▶ EXERCISE PROMPT: Look through the data below for the line with "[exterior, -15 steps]", and transcribe it exactly together with each line after it up to and including the line with "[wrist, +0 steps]". Give nothing else.

▶ EXERCISE INPUTS:
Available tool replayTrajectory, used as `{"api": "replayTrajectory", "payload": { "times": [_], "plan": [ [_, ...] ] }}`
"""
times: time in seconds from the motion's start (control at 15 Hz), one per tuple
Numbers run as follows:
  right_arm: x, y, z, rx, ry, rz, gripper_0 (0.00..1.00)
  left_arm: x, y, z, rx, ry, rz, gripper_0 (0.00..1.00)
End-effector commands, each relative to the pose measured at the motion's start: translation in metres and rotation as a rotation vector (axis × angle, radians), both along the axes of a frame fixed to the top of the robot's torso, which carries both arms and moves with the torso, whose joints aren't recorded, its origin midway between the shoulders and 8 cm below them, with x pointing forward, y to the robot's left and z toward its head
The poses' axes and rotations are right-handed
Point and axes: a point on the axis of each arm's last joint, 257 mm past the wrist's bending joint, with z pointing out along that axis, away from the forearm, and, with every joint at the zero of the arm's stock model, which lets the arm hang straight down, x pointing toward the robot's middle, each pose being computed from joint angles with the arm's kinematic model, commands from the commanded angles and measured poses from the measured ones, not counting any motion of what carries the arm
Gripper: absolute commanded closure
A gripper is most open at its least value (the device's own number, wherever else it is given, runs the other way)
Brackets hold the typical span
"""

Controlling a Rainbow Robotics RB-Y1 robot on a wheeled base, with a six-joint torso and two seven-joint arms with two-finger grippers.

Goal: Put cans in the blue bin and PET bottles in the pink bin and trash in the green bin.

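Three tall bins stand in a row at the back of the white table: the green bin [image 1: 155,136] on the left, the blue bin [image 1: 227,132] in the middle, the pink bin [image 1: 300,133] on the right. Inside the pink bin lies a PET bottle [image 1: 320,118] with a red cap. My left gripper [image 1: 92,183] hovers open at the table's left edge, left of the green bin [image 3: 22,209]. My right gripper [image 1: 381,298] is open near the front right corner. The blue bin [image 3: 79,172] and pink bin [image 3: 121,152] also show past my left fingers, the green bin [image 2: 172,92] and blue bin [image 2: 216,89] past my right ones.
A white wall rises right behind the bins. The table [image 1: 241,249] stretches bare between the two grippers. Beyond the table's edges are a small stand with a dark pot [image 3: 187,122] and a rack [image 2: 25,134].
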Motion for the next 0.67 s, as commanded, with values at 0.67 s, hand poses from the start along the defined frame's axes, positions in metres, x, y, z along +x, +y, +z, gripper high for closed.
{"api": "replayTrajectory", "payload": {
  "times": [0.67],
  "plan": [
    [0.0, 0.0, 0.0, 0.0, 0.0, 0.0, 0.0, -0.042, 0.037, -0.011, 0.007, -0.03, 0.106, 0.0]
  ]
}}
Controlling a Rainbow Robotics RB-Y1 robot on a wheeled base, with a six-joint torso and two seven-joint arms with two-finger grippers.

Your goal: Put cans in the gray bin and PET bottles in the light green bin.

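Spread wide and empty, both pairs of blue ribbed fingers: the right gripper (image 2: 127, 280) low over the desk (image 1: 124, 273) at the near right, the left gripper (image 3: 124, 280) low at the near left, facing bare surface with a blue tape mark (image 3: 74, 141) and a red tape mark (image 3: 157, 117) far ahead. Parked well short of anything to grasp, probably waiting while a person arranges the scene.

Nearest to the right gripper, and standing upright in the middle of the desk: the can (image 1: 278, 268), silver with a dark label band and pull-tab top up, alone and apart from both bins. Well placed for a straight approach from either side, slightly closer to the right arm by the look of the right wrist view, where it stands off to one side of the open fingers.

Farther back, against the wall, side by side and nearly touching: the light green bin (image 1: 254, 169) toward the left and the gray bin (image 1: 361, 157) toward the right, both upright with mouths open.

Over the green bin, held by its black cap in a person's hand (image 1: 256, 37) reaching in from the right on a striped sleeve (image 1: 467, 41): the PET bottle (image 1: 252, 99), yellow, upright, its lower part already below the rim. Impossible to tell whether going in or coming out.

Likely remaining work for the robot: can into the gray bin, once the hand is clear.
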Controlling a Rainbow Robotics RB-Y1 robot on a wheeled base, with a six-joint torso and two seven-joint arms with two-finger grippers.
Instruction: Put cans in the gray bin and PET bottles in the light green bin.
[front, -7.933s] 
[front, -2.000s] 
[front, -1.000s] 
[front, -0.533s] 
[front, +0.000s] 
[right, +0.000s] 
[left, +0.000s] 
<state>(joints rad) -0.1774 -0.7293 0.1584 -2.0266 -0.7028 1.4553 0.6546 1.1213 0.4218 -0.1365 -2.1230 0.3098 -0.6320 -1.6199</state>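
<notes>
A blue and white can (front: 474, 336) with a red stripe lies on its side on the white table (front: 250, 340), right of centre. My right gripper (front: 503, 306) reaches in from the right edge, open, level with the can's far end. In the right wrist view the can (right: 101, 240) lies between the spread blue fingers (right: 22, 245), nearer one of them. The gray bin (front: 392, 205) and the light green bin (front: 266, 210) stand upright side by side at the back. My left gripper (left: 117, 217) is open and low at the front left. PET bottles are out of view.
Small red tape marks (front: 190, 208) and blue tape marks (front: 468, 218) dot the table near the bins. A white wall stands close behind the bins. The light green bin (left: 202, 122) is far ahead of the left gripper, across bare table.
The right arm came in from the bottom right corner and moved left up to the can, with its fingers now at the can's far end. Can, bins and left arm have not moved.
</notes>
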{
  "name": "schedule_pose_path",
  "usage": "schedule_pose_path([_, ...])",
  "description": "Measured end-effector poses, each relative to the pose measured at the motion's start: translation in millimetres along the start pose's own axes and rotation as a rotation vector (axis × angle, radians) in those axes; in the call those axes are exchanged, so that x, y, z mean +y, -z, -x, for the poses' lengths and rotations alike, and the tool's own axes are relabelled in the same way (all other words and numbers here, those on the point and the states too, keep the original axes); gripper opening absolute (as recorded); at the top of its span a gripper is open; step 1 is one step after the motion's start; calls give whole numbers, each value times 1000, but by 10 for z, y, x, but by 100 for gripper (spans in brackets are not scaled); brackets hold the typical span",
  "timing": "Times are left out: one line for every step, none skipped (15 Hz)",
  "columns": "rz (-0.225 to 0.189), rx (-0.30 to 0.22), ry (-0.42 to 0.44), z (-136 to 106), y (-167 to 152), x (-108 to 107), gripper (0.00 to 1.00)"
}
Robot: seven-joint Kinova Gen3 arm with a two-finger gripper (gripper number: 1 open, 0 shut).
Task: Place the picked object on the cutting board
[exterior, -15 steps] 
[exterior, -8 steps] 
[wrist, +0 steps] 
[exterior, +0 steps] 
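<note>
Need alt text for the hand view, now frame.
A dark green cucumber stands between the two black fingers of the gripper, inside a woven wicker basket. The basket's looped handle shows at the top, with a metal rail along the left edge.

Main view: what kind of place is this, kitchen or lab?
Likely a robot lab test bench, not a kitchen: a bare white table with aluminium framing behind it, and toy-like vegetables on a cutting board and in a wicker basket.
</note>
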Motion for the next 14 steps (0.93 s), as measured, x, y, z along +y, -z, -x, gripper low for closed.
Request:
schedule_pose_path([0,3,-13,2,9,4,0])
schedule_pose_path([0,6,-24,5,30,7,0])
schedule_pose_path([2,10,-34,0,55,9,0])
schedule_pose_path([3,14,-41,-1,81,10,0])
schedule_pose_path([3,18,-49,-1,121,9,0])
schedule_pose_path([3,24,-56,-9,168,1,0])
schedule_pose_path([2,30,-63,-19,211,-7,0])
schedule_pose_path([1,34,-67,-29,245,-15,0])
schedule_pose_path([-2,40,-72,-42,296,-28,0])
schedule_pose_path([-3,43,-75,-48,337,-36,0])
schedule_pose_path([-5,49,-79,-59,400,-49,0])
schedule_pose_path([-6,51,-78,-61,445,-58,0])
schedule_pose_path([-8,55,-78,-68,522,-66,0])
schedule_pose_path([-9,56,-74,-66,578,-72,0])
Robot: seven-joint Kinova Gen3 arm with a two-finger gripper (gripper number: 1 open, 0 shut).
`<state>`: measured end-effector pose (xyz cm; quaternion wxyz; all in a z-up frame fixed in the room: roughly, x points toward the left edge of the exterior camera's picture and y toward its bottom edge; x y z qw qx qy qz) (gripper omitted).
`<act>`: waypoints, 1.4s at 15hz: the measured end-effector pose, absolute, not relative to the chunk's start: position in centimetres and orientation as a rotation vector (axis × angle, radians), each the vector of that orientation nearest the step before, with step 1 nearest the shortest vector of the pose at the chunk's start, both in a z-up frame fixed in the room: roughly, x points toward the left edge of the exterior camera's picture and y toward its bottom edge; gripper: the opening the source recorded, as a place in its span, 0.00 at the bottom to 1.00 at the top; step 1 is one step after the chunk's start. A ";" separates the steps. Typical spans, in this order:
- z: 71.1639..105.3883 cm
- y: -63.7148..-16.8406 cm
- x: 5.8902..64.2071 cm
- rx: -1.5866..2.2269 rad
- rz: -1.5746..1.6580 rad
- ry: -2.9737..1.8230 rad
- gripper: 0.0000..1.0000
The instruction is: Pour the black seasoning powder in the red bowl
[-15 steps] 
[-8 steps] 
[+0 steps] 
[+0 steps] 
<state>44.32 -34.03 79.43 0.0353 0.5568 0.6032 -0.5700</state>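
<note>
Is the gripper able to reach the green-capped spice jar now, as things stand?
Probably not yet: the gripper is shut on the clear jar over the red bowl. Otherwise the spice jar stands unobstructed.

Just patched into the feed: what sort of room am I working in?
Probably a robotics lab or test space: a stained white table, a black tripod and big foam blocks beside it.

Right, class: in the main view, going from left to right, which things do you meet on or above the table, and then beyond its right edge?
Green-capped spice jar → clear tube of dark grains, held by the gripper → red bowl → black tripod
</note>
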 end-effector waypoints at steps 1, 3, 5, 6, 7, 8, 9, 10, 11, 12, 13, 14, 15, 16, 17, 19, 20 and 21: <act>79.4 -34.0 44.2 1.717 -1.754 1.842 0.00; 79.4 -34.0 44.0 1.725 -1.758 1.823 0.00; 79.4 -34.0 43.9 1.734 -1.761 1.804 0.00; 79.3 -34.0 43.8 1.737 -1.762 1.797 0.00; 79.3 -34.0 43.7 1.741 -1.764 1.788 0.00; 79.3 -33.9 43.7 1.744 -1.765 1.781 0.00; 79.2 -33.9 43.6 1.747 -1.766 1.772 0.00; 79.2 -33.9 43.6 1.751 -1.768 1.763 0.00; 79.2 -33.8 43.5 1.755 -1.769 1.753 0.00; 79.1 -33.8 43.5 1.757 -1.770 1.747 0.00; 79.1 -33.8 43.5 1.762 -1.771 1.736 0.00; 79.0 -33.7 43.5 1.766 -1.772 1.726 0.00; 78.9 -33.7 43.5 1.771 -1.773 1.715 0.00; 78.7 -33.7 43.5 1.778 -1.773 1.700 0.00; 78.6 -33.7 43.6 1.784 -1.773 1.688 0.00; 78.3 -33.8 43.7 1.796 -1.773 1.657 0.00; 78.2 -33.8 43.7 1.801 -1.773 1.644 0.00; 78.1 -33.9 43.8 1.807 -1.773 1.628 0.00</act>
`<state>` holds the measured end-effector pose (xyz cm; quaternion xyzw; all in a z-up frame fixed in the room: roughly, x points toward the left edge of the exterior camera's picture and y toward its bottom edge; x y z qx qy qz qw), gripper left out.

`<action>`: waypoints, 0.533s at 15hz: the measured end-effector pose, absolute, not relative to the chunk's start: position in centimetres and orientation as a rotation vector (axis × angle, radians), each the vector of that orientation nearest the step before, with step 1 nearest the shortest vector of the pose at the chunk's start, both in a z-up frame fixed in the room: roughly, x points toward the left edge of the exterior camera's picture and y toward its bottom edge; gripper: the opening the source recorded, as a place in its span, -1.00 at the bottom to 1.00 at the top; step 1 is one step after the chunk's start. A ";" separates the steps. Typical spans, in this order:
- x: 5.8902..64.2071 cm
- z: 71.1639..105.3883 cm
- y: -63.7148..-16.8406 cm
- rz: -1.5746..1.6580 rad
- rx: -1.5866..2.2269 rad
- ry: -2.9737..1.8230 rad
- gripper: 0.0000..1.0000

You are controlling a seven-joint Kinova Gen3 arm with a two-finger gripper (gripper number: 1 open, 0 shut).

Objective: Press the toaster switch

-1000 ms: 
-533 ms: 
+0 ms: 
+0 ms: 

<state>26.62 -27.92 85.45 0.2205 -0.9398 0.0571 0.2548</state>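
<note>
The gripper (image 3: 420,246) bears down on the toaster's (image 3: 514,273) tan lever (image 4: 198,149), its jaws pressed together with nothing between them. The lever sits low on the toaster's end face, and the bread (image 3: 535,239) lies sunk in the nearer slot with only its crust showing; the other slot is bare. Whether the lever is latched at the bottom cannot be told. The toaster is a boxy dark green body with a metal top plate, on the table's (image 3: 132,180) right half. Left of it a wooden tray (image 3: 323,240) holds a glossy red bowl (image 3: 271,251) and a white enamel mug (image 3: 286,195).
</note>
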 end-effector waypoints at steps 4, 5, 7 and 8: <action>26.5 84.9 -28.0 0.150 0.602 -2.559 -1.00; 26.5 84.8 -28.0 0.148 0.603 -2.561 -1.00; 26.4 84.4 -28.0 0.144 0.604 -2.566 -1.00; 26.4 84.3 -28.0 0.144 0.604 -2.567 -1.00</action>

▶ RESULT FOR THIS EXERCISE:
[exterior, -15 steps] 
[exterior, -8 steps] 
[wrist, +0 steps] 

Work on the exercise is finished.